[TASK TO COMPLETE] Copy out exactly the stretch of the listing below that begins at the line containing "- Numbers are" and ends at the line containing "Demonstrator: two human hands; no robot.", and copy nothing outside it.

[GIVEN DATA]
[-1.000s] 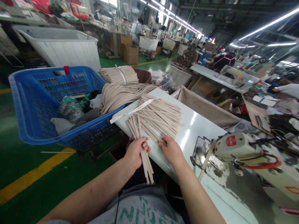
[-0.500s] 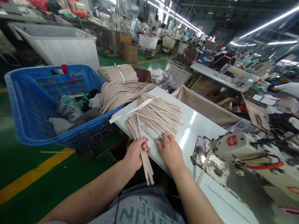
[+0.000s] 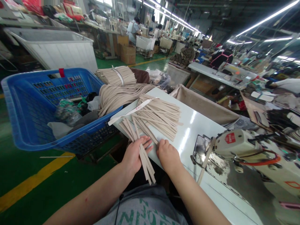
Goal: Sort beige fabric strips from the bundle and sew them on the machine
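My left hand (image 3: 136, 153) holds several beige fabric strips (image 3: 146, 164) under its thumb, with its fingers loosened and reaching to the right. The strips' lower ends hang towards my lap. Beside it, my right hand (image 3: 167, 153) is closed at the table edge, pinching the near end of a beige strip (image 3: 150, 134); its fingertips are partly hidden. Beyond both hands a loose pile of beige strips (image 3: 161, 114) lies fanned on the white table (image 3: 187, 137). A white band with red marks (image 3: 138, 107) lies across the pile's far left end.
A sewing machine (image 3: 236, 140) stands to the right, a strip lying by its needle area. At left is a blue basket (image 3: 28, 131) with bags. Long beige strips (image 3: 119, 93) and a tied bundle (image 3: 116, 76) lie behind it. A fabric-lined bin (image 3: 203, 106) adjoins the table.
The left hand's fingers have loosened and extended to the right. My right hand has curled closed and drawn a strip from the pile towards me and the left hand.
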Available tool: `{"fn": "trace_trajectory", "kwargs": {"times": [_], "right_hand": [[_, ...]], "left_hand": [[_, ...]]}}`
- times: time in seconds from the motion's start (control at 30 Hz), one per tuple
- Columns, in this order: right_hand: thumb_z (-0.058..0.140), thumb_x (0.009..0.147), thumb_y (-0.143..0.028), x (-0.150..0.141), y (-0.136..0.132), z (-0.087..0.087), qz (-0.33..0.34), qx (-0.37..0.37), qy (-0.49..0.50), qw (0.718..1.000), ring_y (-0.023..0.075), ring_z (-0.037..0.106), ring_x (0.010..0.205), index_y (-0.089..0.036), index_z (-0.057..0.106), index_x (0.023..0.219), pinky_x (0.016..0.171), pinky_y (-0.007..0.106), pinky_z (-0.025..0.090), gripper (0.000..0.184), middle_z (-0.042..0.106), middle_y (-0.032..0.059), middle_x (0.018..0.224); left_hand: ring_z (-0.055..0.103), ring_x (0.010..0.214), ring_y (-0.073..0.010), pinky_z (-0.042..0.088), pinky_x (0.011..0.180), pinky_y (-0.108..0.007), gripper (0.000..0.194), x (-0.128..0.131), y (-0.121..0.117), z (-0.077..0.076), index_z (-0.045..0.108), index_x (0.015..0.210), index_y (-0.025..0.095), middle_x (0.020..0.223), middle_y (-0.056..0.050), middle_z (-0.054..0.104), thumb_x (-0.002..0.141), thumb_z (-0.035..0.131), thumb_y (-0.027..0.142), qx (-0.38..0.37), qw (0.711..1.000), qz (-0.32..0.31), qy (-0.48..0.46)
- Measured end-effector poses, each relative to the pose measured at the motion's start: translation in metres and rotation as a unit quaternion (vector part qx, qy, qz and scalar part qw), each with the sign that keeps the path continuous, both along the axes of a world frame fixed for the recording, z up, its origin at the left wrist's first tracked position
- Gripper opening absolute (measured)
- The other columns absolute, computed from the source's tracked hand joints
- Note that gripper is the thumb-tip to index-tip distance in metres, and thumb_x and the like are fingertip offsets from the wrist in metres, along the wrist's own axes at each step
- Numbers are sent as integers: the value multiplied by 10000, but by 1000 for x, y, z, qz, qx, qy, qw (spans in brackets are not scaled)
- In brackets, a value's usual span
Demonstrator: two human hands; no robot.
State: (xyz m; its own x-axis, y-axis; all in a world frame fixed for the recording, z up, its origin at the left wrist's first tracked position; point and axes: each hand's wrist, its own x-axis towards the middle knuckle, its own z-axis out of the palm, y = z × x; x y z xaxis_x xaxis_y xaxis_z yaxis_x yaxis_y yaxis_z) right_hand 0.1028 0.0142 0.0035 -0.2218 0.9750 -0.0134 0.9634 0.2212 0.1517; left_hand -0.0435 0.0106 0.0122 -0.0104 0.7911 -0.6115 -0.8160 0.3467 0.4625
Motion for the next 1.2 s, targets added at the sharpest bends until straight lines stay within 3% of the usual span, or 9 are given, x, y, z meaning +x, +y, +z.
{"fn": "trace_trajectory", "kwargs": {"times": [0.23,0.4,0.5,0.57,0.7,0.8,0.93,1.03,1.2], "right_hand": [[470,954,-153,-6,-5,31,-30,-66,58,996,235,699,798,-154,542,1068,650,285,447,136,701,109,884],[399,1034,-246,-8,-5,51,109,-122,209,964,186,683,826,-207,598,1120,704,260,445,220,722,50,937],[397,1049,-315,8,16,44,76,-36,249,965,199,647,925,-204,661,995,834,288,466,292,695,73,967],[529,985,-272,20,31,30,40,37,220,974,248,602,1054,-157,642,1132,951,354,454,218,666,126,1112],[613,921,-190,32,42,2,42,66,168,983,274,552,1110,-130,578,1256,1005,399,444,343,617,139,1180],[572,951,-174,29,35,-6,37,75,141,986,256,563,1015,-156,608,1132,942,386,464,186,620,109,1070],[532,969,-140,21,26,-2,66,70,54,994,255,562,942,-160,613,1055,860,383,477,120,620,102,1005],[543,947,-101,17,24,3,82,64,1,995,263,563,933,-146,611,1076,810,368,487,152,622,116,996],[555,936,-103,19,27,4,70,53,-11,996,255,573,905,-158,610,1037,798,356,489,127,621,111,978]], "left_hand": [[735,962,-281,626,836,-411,153,-3,-3,4,672,1038,98,1119,-208,716,924,576,128,-8,1000,-8,-15],[707,778,-199,616,753,-320,92,-1,6,-5,658,837,107,847,-120,716,869,700,182,29,997,-36,-55],[572,537,-96,584,639,-254,153,-1,11,-9,604,735,127,592,5,571,814,730,89,4,998,-11,-56],[472,454,-57,565,596,-232,142,-2,12,-9,609,761,131,526,57,478,815,726,72,-22,998,5,-60],[454,438,-56,565,594,-224,96,-4,11,-6,639,804,119,481,80,404,825,727,86,-20,997,-6,-70],[554,497,-86,598,651,-258,40,-3,10,-8,664,844,98,512,38,497,841,686,64,-30,998,-3,-58],[725,739,-203,631,719,-336,37,0,10,-10,665,879,92,763,-108,705,868,636,72,-38,998,-8,-40],[748,826,-242,636,729,-350,59,1,10,-7,666,905,89,919,-166,742,877,617,71,-33,999,-18,-31],[755,824,-240,634,698,-320,57,2,9,-1,657,891,87,961,-175,750,879,608,60,-41,999,-13,-29]]}}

[OUTPUT]
- Numbers are sent as integers: the value multiplied by 10000, but by 1000 for x, y, z, qz, qx, qy, qw (spans in brackets are not scaled)
- In brackets, a value's usual span
Demonstrator: two human hands; no robot.

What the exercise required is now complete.